MARY SHELLEY (2018 USA release)
Directed by Haifaa al-Mansour
IFC Films, 121 minutes, PG-13 (adult situations)
★★
Mary Godwin Shelley (1797-1851) was a fascinating individual. She was the daughter of proto-feminist icon Mary Wollstonecraft and theoretical anarchist William Godwin. Her mother died shortly after giving birth, but Mary was well educated. She grew up strong- willed, intelligent, and stroppy enough to defy her father by becoming the lover of poet Percy Bysshe Shelley and eventually his wife. She is best known to history as the author of Frankenstein, though it was first published under Percy's name. She badgered her father to put her name on the cover when Percy drowned in 1822. What's not to like about such a firebrand?
The answer, alas, is the lame biopic Shelley, which doesn't have the courage to spotlight the very qualities that made Mary’s name immortal. Mary is played by Elle Fanning, who is shortchanged by an immature script from Emma Jensen and PBS-Lite misdirection from Haifaa al-Mansour. We certainly get no sense that al-Mansour is a controversial figure in her native Saudi Arabia for daring to become the filmmaker.

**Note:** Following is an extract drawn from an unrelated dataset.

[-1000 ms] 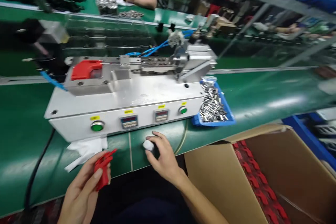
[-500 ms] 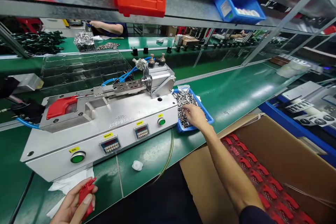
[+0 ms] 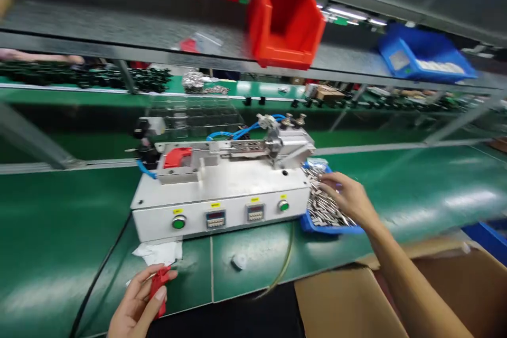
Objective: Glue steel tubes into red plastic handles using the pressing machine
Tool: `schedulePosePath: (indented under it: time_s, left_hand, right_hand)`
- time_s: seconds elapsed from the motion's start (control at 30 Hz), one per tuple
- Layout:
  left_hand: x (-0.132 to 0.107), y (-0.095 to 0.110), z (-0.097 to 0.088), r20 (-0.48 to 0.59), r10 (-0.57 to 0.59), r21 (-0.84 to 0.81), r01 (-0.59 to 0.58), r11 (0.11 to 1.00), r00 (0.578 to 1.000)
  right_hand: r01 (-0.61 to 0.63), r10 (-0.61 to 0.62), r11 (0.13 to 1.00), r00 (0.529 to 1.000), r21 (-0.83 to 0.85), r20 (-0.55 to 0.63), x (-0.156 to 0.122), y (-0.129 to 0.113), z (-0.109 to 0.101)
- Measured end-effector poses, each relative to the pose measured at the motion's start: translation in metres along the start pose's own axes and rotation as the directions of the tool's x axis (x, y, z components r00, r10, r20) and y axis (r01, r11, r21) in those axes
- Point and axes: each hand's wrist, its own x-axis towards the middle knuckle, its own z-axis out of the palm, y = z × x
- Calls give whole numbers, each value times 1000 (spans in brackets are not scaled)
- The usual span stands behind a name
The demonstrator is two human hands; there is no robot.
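My left hand is closed around a small red plastic part, in front of the machine's left end. My right hand is over the blue bin of short metal pins, thumb and fingertips drawn together near the pins. Whatever sits between those fingertips is too small and blurred to make out. Between the hands stands a white bench machine with green buttons and small counters. Another red plastic part lies in the metal fixture at its left.
A white crumpled cloth and a small whitish piece lie on the green bench. A cardboard box stands at the lower right. Overhead, the shelf carries a red bin and a blue bin. A black cable runs at left.
The view has swung left, so the machine appears farther right and smaller. My right hand seems to have risen slightly from among the pins. My left hand still holds the red part.
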Motion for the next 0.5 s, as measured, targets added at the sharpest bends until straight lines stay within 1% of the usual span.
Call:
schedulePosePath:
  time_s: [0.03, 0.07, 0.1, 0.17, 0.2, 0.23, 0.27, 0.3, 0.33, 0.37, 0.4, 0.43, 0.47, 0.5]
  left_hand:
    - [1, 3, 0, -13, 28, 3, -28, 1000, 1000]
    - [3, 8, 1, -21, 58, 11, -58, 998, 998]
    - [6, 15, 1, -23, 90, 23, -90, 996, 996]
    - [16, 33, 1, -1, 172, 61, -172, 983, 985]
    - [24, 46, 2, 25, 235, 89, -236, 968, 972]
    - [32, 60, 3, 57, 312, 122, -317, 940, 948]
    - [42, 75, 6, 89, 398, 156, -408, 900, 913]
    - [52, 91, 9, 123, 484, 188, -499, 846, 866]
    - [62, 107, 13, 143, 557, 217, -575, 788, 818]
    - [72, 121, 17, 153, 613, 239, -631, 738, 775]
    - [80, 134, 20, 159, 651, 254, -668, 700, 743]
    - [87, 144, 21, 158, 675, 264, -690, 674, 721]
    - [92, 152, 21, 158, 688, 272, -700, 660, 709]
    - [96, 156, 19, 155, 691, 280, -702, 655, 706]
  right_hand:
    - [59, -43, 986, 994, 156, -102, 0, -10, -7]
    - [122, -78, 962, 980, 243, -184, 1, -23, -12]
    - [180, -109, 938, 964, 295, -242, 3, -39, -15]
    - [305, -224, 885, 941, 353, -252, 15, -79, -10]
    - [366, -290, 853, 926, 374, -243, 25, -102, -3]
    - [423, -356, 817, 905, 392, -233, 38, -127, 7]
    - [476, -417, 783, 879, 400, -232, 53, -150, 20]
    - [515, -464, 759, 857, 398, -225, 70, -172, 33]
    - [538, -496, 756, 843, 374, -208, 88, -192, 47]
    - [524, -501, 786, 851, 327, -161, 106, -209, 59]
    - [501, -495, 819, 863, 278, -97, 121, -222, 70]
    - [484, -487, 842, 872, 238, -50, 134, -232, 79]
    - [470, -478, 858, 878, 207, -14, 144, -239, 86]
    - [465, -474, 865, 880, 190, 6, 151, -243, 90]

We get a quick drive-by of Mary's early life, but most of the film concentrates on the period between 1816-22. Mary is presented more as a coltish girl-woman rather than learned or strong. She has a troubled relationship with her stepmother Mary Jane Clairmont Godwin (Joanne Froggart), and is drawn to the dashing Shelley (Douglas Booth), who is being tutored in moral philosophy by Mary's father (Stephen Dillane). In an act of defiance, Mary elopes, which was very problematic as Percy was already married. In the script, Mary's father is outraged–understandably so, but he acts more like a scolding schoolmaster than an anarchist. (Percy and Mary tied the knot properly when his lawful wife died in 1816.)
The film accurately resents Percy Shelley as a fop content to burn through family money rather than exert himself, but much of the film is just filler to get us to Switzerland, where Mary's sister-in-law Claire (Bel Powley) fawns over Lord Byron (Tom Sturridge), who has impregnated her. He treats her like a vase of dead flowers and casts her aside. In 1816, Byron's Swiss villa is more famously recalled for a challenge in which Byron, Percy, physician John William Polidori, and Mary compete to see who can concoct the best ghost story. You know what had its genesis from Mary. You can also understand her fury when publishers insisted it bear her husband's name. And so it would remain until Mary reconciled with her father and Percy was pushing up poppycocks.
The film’s central subject is too tasty to call Mary Shelley a complete waste of time, but it’s absolutely fair to call it a waste of potential. Fanning is surprisingly flat, almost as if she recognized this is as a TV special gone wrong. A further problem occurs in presenting Claire Clairmont. She too was a wronged woman, but Powley plays her as so cloying and histrionic that you could see why Byron wanted nothing more to do with her. It would have been nice had the film delved into the gender dynamics that allowed him to walk away with nothing more than a vague promise to give financial support to the child. (He eventually took over his daughter’s care with the stipulation that Claire had to stay away.) We get no sense of Claire’s intellect, only that she was a royal pain in the neck.
I could go on with similar critiques of other characters in this film, but you probably get the idea that most of them are exactly that – just characters, not the embodiment of complex historical figures. Mary Shelley bombed at the box office, so we can only hope that a better script and director will come along, as there hasn’t been an interesting version of the Mary/Percy/Byron tale since Ken Russell's Gothic (1986).